**TASK**
Go through the data below and report how many lines contain "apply"; the reply holds only that number.

Data records
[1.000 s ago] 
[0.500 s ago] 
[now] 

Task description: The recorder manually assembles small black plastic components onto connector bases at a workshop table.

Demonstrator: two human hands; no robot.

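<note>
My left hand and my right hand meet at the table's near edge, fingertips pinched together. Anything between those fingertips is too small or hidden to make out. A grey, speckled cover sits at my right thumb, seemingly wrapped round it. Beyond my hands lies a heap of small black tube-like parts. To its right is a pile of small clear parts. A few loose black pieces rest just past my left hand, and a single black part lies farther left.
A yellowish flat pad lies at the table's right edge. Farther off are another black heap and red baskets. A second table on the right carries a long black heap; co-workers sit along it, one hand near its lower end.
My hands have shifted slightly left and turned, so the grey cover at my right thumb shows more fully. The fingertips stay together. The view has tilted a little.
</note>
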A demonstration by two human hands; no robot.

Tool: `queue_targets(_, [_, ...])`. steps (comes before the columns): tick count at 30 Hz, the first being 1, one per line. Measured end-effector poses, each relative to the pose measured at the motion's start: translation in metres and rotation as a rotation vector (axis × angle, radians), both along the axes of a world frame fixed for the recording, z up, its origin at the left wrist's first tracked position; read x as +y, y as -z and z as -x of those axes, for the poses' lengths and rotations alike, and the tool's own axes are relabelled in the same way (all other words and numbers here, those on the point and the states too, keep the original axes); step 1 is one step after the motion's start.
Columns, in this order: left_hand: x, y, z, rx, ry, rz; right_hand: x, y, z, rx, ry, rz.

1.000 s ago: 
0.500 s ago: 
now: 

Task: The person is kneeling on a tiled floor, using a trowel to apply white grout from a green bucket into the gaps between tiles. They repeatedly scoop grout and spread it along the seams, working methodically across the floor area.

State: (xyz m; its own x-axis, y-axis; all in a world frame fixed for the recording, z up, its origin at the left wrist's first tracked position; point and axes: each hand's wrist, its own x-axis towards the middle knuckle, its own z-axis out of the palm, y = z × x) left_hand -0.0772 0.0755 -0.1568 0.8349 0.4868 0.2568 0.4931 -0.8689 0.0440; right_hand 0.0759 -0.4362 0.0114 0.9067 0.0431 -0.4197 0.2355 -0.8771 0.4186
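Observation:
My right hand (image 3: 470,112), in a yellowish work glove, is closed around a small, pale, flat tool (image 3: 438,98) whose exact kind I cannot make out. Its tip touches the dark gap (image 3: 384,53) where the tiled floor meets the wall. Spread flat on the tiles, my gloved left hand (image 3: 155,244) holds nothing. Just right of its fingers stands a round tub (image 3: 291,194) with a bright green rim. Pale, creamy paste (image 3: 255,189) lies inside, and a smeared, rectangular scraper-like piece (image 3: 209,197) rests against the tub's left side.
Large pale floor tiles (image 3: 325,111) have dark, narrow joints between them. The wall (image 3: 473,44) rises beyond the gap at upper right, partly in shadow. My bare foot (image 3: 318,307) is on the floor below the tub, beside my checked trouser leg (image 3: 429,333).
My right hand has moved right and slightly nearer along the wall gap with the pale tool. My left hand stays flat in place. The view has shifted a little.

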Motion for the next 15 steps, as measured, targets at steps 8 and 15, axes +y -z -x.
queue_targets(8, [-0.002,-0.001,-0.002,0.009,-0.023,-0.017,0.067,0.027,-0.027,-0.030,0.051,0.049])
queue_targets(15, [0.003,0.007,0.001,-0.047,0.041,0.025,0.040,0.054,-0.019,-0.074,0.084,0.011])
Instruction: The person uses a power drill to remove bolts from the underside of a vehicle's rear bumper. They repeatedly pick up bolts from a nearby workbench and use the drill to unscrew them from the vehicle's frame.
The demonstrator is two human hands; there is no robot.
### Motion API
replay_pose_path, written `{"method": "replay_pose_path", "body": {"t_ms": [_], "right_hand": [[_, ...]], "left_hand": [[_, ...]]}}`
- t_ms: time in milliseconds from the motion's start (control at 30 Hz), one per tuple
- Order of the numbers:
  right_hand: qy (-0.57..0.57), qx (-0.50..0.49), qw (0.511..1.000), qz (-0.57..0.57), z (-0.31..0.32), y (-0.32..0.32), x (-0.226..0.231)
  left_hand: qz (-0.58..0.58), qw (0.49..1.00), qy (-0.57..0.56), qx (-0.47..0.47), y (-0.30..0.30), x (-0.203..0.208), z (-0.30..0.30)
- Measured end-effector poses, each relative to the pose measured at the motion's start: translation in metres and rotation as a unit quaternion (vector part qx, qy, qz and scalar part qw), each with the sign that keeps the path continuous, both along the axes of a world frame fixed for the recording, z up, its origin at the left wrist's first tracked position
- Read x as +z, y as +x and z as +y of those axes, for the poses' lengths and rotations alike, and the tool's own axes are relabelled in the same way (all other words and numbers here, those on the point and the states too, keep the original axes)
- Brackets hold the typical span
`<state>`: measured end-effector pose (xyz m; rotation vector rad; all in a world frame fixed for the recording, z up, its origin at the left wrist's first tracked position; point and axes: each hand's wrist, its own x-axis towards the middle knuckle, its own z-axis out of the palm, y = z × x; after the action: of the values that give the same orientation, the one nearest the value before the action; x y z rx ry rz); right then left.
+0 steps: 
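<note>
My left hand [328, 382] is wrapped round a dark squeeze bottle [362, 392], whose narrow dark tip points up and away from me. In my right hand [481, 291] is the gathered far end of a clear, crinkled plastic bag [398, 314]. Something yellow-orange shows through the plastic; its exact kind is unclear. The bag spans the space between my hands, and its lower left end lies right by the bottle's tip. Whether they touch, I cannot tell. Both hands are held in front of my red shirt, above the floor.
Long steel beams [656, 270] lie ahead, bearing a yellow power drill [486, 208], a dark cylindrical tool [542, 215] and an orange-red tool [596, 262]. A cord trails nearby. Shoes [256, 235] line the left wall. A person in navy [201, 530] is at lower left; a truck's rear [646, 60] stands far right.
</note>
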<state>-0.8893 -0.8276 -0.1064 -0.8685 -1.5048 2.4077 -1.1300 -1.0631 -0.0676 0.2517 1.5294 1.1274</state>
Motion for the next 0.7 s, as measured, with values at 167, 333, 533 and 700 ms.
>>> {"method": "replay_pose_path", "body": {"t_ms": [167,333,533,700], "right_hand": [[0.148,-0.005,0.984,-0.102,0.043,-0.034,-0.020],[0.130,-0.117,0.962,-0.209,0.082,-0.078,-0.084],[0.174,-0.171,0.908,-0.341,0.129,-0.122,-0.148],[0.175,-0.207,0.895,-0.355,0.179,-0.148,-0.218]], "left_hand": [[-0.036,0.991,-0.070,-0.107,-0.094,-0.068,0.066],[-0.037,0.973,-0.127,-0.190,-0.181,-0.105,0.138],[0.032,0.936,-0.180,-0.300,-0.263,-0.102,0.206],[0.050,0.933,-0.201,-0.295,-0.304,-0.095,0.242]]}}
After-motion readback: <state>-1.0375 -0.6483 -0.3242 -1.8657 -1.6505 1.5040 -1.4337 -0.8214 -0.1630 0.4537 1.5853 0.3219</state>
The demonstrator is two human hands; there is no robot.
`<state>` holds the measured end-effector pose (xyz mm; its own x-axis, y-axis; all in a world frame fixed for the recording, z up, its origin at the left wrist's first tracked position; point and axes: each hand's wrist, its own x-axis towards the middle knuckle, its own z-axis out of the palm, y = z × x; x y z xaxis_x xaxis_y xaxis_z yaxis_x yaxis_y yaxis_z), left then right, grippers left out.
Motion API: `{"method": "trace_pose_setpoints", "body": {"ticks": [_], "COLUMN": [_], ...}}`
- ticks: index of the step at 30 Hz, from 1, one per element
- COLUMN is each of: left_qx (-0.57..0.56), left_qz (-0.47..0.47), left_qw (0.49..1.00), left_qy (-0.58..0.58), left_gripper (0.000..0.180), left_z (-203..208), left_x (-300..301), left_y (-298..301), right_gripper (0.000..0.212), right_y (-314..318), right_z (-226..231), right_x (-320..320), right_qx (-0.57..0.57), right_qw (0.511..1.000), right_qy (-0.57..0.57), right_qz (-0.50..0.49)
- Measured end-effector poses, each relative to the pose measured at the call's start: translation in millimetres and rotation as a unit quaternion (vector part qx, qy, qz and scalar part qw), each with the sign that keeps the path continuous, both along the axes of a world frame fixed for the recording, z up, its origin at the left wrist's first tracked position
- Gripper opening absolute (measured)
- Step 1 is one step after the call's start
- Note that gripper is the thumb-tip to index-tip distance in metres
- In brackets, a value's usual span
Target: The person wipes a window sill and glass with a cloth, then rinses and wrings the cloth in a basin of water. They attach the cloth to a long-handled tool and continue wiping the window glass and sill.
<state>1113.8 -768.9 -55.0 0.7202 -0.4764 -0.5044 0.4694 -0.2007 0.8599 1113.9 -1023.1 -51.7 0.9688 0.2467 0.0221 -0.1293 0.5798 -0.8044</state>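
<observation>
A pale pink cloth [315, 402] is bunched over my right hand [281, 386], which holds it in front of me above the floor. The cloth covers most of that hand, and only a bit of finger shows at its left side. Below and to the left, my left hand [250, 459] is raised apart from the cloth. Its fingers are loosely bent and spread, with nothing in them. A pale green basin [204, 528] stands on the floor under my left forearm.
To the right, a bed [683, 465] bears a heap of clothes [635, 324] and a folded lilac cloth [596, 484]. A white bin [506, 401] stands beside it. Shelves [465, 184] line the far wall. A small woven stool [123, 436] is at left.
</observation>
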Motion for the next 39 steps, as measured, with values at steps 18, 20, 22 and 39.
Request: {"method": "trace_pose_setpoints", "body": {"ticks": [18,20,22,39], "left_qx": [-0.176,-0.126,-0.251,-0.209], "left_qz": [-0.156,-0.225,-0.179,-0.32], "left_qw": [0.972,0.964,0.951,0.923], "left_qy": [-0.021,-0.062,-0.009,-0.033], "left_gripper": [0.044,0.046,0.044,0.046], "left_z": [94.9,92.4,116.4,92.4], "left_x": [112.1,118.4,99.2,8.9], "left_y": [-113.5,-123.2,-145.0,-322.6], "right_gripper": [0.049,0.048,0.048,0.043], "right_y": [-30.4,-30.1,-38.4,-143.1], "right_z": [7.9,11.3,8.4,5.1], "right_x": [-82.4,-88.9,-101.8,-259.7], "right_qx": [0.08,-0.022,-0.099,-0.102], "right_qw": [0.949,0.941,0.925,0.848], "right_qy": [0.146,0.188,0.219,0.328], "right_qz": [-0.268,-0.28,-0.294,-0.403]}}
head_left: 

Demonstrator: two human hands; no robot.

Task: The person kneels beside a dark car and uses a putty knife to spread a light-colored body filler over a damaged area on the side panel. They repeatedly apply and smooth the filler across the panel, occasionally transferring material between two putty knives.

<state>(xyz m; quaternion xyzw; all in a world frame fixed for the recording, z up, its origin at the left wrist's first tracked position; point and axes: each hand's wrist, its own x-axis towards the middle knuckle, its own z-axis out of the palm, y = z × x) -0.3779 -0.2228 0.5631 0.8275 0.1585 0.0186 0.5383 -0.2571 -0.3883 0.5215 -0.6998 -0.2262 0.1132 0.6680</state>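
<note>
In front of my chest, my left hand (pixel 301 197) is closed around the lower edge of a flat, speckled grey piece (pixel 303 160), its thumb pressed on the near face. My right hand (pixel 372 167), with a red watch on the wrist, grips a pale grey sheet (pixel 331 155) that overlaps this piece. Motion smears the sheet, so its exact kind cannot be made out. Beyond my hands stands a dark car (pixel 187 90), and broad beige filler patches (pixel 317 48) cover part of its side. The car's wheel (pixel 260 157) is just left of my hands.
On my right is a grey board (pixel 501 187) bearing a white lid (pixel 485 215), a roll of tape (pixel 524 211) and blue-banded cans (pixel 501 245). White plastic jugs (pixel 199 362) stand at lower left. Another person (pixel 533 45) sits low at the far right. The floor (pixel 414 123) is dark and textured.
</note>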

**RESPONSE BELOW**
2